In a couple of interviews I've read, Foster describes the book as a satire, a social critique of America. I can't say that it succeeds on that level, it's too out-there to draw blood. The protagonist, an Aztek warrior, is presented as a heroic hipster, and this is clearly too over-the-top to be taken seriously -- the Aztek Socialist Imperium is based on human sacrifice on a planetary scale! So there would seem to be a parallel between the U.S.A. and the A.S.I., but Foster never drives it home. The protagonist also lives in another dimension where he works in a slaughterhouse in East L.A. and participates in a CIO union drive organized by the CPUSA. The Aztek warrior is assigned to lead an elite unit against the Nazis at Stalingrad. Not linear, this only makes sense in the cyklikal omniverse, but there is another parallel suggested between the Aztec Socialist Imperium and the now defunct Soviet Union. Socialism has an ambiguous status in the book, both held up as a positive alternative to materialistik, captitalistik Amerika, and subtly undermined through its association with the A.S.I. and the U.S.S.R., neither of which is any sort of ethical ideal.

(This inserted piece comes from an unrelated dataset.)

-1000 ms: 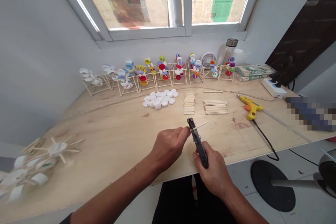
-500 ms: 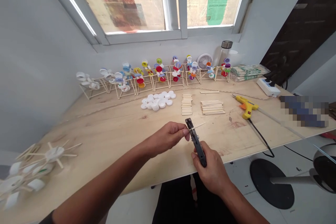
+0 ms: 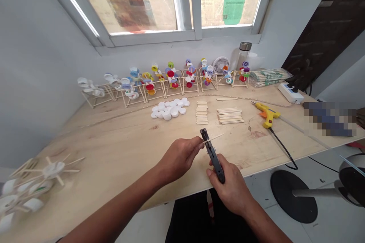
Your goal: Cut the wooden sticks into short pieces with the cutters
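My right hand (image 3: pixel 230 186) is closed round the grips of a dark hand tool (image 3: pixel 214 159) that looks like a cutter or hole-punch pliers. My left hand (image 3: pixel 182 157) pinches a thin wooden stick (image 3: pixel 216 137) near its left end. The stick crosses the tool's head, and its free end points right. Beyond the hands lie a pile of short sticks (image 3: pixel 202 113) and a stack of longer sticks (image 3: pixel 229 116). White bottle caps (image 3: pixel 170 108) are grouped to their left.
A yellow glue gun (image 3: pixel 266 114) lies at right, its cord over the table edge. Stick frames with coloured cap wheels (image 3: pixel 172 79) line the back. A spoked cap wheel (image 3: pixel 54 169) sits at left. A power strip (image 3: pixel 290 93) and bagged sticks (image 3: pixel 268 77) are at back right.
My left hand has turned slightly and shifted a little left and down, still pinching the stick. The tool stays nearly in place in my right hand. The whole view has shifted slightly.
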`<state>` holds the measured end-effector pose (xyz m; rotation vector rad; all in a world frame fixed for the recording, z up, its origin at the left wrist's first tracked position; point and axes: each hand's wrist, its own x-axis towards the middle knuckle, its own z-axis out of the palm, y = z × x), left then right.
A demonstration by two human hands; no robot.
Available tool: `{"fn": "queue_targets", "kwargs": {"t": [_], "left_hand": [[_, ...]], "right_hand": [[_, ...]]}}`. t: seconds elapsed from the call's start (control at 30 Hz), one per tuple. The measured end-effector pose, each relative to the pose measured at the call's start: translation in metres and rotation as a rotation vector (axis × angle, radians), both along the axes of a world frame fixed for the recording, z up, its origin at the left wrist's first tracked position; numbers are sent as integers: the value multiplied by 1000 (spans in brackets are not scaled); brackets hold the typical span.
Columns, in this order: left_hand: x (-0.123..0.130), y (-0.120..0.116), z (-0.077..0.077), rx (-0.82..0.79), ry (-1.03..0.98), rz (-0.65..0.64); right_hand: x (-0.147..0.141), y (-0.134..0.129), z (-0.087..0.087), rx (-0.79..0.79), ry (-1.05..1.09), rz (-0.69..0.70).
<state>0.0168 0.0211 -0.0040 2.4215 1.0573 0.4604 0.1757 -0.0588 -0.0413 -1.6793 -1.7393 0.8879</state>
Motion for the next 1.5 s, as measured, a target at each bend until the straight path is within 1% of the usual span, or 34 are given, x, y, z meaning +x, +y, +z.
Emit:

But despite the structural and ethical problems, ATOMIK AZTEX is full of energy and imagination, and will jolt you into a higher level of consciousness! Here's a quote to close the review:

"The Europeans figured they'd wipe us out, Plan A, enslave our peoples..." "Could we let that happen? Of course not. Did we care if they had a Plan B? Hell, no. Cuz in no way does that fit our aesthetic conception of how the universe is supposed to run. It's just plain ugly. To think that they want to foist that vision of Reality on the rest of us. That's the insult. Barbarik, cheap aesthetik based on flimsy Mechanistik notions of the omniverse as a Swiss watch set to ticking by some sort of Trinity." (p. 2)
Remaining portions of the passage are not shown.